1306 BC (or 1319 BC)—Horemheb becomes pharaoh of Ancient Egypt.
1300 BC—Pangeng moved the capital of Shang Dynasty to Yin.
c. 1300 BC—Some people of "Eastern Woodlands" begin to build massive earthworks, mounds of earth and stone. Poverty Point, Louisiana is the earliest one.
c. 1300 BC–1200 BC—Treasury of Atreus, Mycenae, Greece, is built. Excavated by Christos Stamatakis in 1878.
c. 1300 BC–1200 BC—The palace at Pylos is built.
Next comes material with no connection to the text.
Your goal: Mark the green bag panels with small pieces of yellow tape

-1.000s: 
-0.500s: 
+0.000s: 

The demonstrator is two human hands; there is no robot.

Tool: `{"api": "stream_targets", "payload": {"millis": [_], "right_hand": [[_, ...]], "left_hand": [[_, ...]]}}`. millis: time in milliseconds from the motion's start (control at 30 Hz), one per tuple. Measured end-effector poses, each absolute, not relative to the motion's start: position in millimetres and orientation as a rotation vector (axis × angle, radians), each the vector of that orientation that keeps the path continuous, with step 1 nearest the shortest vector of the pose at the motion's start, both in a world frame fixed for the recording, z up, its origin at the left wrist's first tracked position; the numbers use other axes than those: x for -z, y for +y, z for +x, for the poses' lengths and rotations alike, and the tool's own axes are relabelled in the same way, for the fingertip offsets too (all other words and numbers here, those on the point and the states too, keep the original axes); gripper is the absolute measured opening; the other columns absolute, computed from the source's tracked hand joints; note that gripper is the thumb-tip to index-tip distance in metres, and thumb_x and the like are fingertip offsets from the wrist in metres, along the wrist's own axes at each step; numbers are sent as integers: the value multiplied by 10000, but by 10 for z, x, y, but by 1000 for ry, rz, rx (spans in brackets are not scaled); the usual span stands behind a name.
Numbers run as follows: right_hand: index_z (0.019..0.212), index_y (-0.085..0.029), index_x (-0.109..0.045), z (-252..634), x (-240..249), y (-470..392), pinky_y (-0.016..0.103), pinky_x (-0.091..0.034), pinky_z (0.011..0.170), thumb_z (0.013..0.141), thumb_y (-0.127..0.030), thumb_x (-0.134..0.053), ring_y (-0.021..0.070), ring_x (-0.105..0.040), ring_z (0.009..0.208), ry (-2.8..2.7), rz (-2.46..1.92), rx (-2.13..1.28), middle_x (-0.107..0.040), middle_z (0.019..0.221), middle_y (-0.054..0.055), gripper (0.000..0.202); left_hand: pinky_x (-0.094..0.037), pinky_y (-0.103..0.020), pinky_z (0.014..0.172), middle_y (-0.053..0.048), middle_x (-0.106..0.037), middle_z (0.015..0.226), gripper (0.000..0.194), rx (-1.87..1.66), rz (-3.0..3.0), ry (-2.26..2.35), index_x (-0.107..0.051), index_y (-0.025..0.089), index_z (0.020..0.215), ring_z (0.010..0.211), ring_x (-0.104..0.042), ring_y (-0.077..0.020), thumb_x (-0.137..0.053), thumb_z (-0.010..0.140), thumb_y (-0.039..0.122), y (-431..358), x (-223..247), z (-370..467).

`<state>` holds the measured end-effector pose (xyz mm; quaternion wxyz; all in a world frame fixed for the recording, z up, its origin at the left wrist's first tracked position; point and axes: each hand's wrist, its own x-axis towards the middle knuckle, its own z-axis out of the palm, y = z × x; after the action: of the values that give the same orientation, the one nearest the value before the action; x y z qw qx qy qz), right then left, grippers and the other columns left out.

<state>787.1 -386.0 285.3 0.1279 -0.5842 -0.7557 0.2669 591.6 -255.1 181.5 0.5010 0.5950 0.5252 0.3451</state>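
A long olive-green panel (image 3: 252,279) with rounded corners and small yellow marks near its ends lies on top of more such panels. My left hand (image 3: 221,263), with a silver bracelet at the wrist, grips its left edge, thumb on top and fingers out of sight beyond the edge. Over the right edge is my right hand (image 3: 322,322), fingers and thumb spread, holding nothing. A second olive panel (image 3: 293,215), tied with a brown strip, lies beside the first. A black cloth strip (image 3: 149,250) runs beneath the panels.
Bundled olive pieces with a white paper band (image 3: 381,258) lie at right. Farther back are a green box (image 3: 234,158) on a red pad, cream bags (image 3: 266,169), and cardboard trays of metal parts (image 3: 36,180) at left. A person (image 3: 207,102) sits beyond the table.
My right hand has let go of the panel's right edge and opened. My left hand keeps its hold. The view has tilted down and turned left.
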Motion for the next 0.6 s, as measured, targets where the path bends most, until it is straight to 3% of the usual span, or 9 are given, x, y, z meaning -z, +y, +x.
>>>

c. 1300 BC–1100 BC—Warrior Vase, from Mycenae, Ancient Greece, is made. It is now at National Archaeological Museum of Athens.
c. 1300 BC-1200 BC Tollense valley battlefield takes place.
c. 1700 BC-1110 BC Indo-Aryan migration to South Asia from Central Asia, partly causing Harappans to migrate south.
c. 1300 BC-1250 BC Around this time, birth of king Rama may have taken place in kingdom of Kosala.